Re: [PATCH] kprobes - do not allow optimized kprobes in entry code
From: Ingo Molnar
Date: Thu Feb 17 2011 - 10:11:29 EST
* Masami Hiramatsu <masami.hiramatsu.pt@xxxxxxxxxxx> wrote:
> (2011/02/16 2:05), Jiri Olsa wrote:
> > You can crash the kernel using kprobe tracer by running:
> >
> > echo "p system_call_after_swapgs" > ./kprobe_events
> > echo 1 > ./events/kprobes/enable
> >
> > The reason is that at the system_call_after_swapgs label, the kernel
> > stack is not set up. If optimized kprobes are enabled, the user space
> > stack is being used in this case (see optimized kprobe template) and
> > this might result in a crash.
> >
> > There are several places like this over the entry code (entry_$BIT).
> > As it seems there's no any reasonable/maintainable way to disable only
> > those places where the stack is not ready, I switched off the whole
> > entry code from kprobe optimizing.
>
> Agreed, and this could be the best way, because kprobes can not
> know where the kernel stack is ready without this text section.
The only worry would be that if we move the syscall entry code out of the regular
text section fragments the icache layout a tiny bit, possibly hurting performance.
It's probably not measurable, but we need to measure it:
Testing could be done of some syscall but also cache-intense workload, like
'hackbench 10', via perf 'stat --repeat 30' and have a very close look at
instruction cache eviction differences.
Perhaps also explicitly enable measure one of these:
L1-icache-loads [Hardware cache event]
L1-icache-load-misses [Hardware cache event]
L1-icache-prefetches [Hardware cache event]
L1-icache-prefetch-misses [Hardware cache event]

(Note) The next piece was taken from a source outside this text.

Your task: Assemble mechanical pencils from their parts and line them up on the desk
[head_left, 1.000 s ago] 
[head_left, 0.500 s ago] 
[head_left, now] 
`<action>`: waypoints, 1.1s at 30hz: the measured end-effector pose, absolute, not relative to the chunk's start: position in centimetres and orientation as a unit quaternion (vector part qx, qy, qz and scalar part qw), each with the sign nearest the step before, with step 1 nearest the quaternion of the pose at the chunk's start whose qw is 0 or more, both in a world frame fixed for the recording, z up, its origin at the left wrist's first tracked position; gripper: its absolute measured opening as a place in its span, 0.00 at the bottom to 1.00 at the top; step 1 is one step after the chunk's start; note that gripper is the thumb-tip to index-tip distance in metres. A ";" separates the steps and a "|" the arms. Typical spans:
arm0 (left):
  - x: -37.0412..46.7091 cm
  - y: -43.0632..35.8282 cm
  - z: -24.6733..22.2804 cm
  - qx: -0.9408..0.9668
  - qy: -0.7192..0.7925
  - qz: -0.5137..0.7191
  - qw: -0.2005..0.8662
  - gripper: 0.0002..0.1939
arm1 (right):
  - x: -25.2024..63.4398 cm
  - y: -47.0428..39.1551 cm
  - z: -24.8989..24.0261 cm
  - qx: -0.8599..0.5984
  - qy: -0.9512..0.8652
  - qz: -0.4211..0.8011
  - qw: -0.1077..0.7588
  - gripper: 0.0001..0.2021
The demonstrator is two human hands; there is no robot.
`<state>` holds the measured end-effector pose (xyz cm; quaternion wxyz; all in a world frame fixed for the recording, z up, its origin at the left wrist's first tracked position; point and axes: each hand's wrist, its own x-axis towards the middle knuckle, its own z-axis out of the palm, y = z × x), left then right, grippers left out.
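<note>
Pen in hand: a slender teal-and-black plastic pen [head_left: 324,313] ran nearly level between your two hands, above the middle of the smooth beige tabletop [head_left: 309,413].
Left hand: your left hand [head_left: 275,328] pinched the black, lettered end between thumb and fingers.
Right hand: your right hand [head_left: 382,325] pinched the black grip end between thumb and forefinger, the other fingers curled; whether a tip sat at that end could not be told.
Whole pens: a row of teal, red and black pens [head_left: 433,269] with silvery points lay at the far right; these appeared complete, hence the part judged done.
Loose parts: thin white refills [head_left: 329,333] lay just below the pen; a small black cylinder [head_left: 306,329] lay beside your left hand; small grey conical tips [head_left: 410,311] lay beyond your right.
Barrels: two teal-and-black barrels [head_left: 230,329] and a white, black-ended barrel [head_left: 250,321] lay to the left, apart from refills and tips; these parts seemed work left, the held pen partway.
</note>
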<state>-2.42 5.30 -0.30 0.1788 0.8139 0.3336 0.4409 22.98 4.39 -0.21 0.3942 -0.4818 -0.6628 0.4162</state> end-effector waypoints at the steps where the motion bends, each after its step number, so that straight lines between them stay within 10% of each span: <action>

iTLB-loads [Hardware cache event]
iTLB-load-misses [Hardware cache event]
to see whether there's any statistically significant difference in icache/iTLB
evictions, with and without the patch.
If such stats are included in the changelog - even if just to show that any change
is within measurement accuracy, it would make it easier to apply this change.